▶ What the task requires: What is the number of lines below that hold "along"? Answer with that number only.

|---|

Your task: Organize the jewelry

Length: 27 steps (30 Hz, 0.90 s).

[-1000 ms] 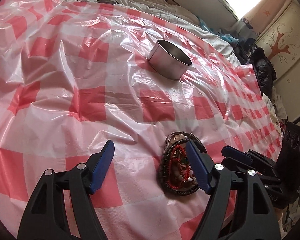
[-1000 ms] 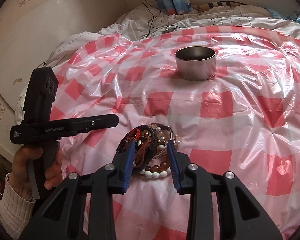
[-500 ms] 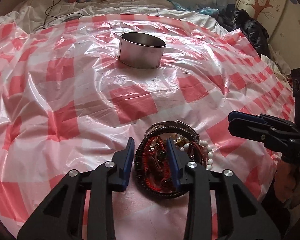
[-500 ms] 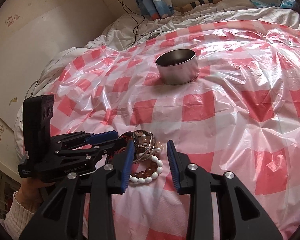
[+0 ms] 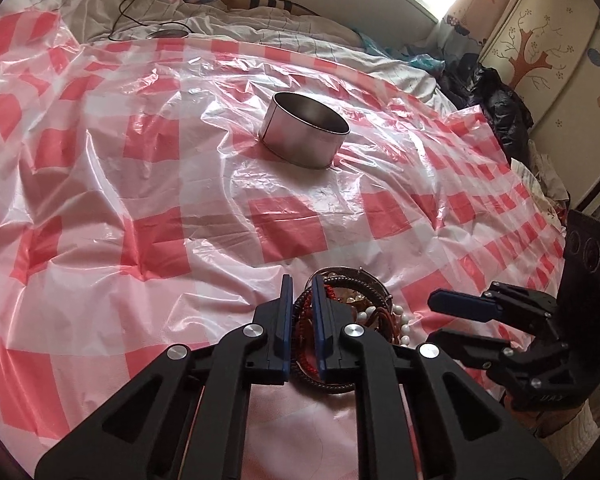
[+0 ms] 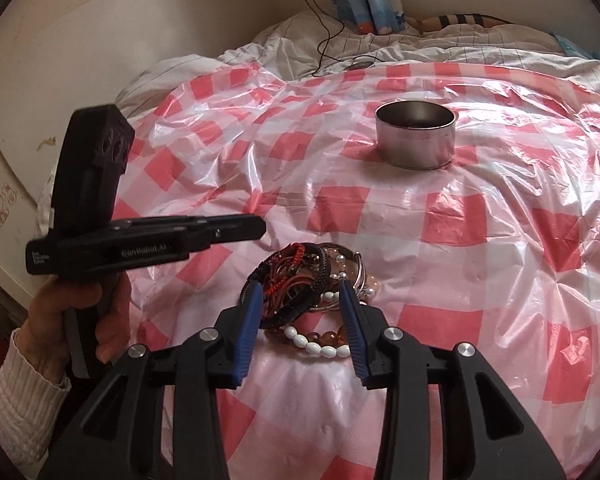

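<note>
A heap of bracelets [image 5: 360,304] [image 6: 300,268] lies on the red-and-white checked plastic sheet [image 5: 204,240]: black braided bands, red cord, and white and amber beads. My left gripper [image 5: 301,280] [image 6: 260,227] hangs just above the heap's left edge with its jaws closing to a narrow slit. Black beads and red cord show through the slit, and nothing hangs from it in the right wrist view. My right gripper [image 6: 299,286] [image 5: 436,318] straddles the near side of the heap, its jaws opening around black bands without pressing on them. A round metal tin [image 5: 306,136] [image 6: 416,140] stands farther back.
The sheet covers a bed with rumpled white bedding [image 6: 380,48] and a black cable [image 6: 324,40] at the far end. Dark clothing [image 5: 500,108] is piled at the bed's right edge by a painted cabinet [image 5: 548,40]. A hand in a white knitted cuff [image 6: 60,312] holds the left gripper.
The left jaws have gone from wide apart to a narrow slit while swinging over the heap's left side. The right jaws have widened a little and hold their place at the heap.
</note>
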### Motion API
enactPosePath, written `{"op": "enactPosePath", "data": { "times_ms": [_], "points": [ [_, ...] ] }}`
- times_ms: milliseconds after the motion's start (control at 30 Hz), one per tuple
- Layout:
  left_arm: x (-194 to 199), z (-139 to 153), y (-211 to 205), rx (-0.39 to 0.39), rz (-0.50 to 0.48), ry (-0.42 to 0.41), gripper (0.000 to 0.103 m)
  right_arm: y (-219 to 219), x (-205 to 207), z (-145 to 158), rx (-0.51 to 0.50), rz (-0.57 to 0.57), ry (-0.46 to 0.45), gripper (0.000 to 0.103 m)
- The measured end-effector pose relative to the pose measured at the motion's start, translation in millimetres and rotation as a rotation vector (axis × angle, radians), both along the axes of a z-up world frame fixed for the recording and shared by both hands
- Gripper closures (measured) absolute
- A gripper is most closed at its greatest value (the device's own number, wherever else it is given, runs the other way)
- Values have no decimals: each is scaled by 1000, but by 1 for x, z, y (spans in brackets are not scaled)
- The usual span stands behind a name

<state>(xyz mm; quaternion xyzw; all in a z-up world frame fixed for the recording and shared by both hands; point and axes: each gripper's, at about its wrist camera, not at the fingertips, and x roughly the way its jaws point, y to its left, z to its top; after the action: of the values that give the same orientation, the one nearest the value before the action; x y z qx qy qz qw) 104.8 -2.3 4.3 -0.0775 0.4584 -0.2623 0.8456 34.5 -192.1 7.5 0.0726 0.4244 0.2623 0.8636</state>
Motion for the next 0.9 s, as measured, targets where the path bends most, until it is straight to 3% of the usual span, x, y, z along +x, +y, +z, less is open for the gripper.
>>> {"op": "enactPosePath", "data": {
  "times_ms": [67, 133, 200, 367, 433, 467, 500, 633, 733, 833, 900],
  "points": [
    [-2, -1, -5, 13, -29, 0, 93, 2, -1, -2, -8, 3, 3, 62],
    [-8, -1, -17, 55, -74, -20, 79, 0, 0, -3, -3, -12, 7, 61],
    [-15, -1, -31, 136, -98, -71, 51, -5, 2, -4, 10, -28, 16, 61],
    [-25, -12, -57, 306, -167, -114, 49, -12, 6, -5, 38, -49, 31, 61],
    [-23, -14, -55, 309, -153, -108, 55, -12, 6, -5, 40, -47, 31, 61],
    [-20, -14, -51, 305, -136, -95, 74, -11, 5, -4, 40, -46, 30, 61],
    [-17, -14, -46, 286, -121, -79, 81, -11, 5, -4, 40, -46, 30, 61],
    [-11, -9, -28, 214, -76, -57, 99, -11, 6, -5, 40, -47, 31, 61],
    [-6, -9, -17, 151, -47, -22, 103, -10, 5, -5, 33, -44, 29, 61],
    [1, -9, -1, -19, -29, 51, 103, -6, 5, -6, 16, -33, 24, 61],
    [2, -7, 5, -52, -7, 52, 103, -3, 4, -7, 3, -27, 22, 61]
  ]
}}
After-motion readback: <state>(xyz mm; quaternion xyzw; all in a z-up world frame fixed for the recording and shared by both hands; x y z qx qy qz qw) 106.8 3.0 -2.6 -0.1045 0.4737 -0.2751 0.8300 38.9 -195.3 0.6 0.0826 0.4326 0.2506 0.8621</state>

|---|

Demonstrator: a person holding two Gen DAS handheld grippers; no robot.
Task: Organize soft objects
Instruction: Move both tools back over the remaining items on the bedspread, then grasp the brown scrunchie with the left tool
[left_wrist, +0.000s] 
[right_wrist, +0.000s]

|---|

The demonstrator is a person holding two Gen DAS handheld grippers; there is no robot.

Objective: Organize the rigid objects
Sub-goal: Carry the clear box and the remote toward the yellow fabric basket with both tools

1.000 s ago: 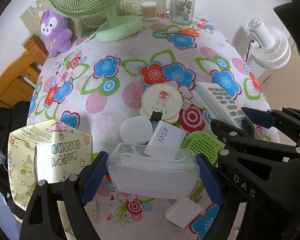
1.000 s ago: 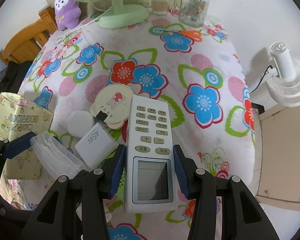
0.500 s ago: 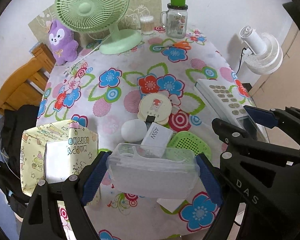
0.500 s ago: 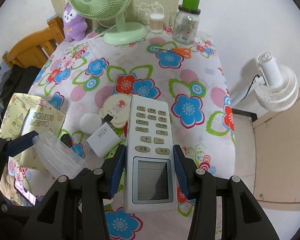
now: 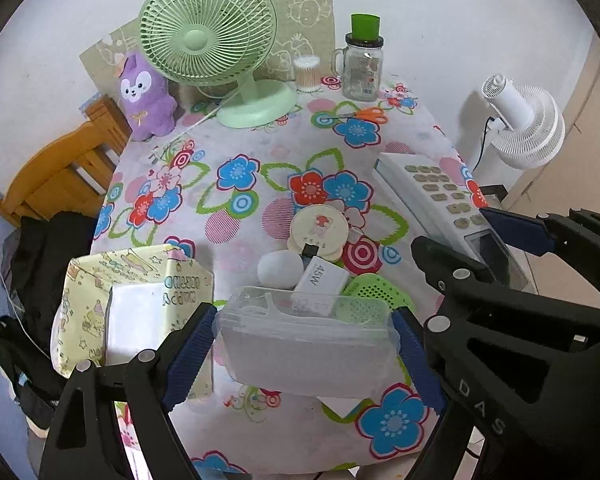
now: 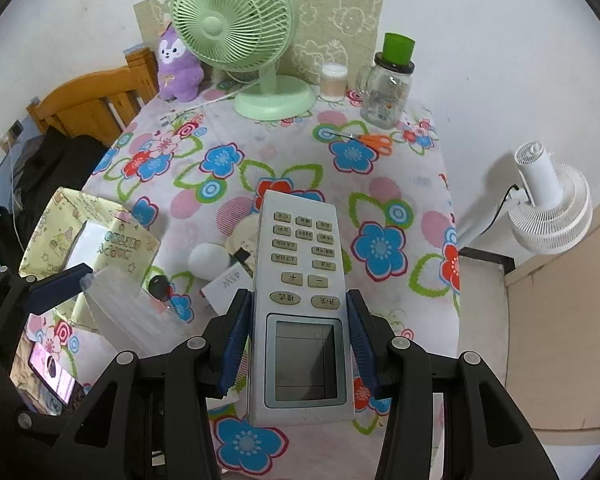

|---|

▶ Output below: 2